Natural Language Processing: Regular Expressions
Pattern Matching
Data isn’t just about numbers. We live in a world where a wealth of information is contained in the written word, and we should learn to utilize computers to help us find insights in this powerful tool of communication.
One way we can begin to do this, is by matching patterns within larger documents and structures.
In Python, the common appraoch is to use the module re
which stands for regular expressions. You’re probably familiar with
regular expressions from another language, but we’ll do a quick review of the common codes via official documentation.
Now, let’s put some basic patterns to the test.
Regular Expression Module re
The re module contains useful tools for us to utilize.
re.findall(pattern, string)
- Finds multiple occurances of the specified pattern within the string
re.match(pattern, string)
- Finds first occurance of the specified pattern if it occurs from the first index position
re.search(pattern, string)
- Finds first occurance of the specified pattern anywhere within the string
re.split(pattern, string)
- Splits the string on each occurance of the pattern, useful for tokenization
Creating a Reg Exp Pattern
Let’s put together what we’ve covered so far. Let’s create a simple string with a recurring pattern, and use a regular expression to find the matches.
re.findall()
Our pattern will be a capital letter, from A to Z, followed by the non-alphanumeric -
character. To test our pattern,
the input string will be A-b-C-D-e-F-G-1-55-S
, we should return [‘A’, ‘C’, ‘D’, ‘F’, ‘G’], but not S because it doesn’t
have the -
symbol following it.
Our pattern will be, r"([A-Z])\-"
. Let’s break this down.
r"
initiates the pattern until the closing "
mark.
The []
brackets will contain a range to be considered by the algorithm, in this case [A-Z]

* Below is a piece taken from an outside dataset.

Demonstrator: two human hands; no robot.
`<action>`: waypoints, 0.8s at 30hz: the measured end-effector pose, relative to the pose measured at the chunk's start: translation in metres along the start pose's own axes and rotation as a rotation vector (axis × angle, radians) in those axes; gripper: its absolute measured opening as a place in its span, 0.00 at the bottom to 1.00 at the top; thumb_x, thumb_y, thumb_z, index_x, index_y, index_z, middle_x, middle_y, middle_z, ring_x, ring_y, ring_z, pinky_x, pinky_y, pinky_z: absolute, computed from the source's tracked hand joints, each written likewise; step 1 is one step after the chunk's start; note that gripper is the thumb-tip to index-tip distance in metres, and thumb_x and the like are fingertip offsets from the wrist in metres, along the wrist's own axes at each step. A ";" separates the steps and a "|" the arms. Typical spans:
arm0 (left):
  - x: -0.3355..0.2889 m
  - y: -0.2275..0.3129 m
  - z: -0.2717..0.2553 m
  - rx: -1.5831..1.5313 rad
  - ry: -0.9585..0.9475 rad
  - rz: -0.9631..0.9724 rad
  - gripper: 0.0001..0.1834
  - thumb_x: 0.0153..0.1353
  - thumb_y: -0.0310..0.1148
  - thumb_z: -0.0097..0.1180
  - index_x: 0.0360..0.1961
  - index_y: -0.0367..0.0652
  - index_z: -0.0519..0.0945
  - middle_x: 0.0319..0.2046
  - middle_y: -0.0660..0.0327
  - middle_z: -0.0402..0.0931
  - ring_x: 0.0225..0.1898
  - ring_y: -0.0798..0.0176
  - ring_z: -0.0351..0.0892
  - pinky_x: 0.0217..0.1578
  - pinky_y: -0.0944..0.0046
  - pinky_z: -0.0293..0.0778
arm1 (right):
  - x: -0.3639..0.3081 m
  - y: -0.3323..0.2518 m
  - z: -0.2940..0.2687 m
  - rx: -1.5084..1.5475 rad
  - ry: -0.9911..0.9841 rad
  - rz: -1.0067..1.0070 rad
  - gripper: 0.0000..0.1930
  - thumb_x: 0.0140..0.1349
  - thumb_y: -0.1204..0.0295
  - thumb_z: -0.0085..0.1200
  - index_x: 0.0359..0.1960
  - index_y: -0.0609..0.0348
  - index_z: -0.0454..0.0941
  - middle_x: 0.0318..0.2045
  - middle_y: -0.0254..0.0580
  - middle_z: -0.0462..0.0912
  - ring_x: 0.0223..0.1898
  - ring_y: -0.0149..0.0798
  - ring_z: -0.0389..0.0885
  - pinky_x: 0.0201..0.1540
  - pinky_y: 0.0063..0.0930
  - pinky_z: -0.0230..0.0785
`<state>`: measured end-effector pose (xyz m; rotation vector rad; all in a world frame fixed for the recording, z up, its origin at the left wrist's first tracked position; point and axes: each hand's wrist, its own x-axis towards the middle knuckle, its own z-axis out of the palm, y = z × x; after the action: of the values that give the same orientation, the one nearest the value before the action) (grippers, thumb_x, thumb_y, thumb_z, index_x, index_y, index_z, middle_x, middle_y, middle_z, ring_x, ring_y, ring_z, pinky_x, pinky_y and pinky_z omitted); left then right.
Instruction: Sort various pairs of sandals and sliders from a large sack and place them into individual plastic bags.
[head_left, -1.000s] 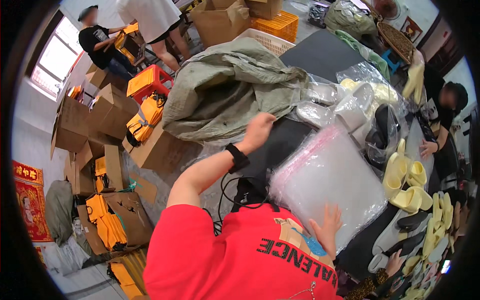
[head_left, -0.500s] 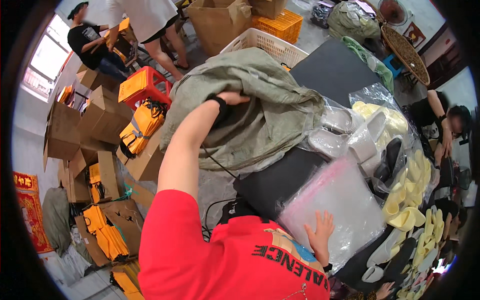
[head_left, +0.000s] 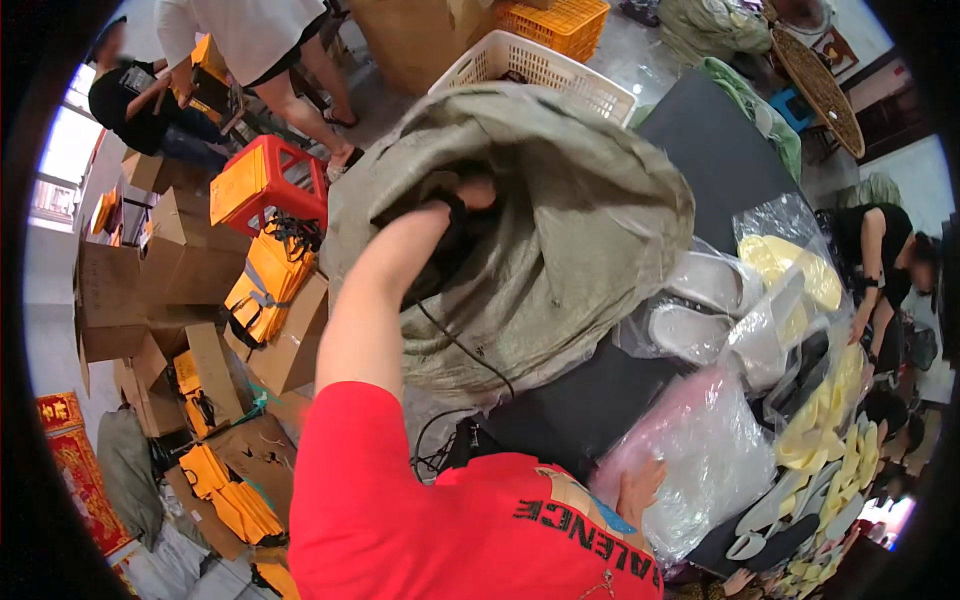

will look for every capital
letter.
\-
Adds the condition that the capital letter is followed by a dash mark.
Finally, we ()
group the range values to be our returned result, we should extract just the capital letters that meet the
conditions above, and then isolate the output to drop the dash symbol.
import re
string = "A-b-C-D-e-F-G-1-55-S"
pattern = r"([A-Z])\-"
print(re.findall(pattern, string))
Result:
['A', 'C', 'D', 'F', 'G']
Great, it looks like we were successful. We avoided the lowercase chars, the numbers and the capital S preceded by a dash.
re.split()
What if we wanted to gather everything that DIDN’T match our pattern? Well we could use the following appraoch using split()
rather than findall()
, and we’ll drop the ()
grouping demarcation. This should allow us to extract only the items
that broke our previous rules.
import re
string = "A-b-C-D-e-F-G-1-55-S"
pattern = r"[A-Z]\-"
print(re.split(pattern, string))
Output:
['', 'b-', '', 'e-', '', '1-55-S']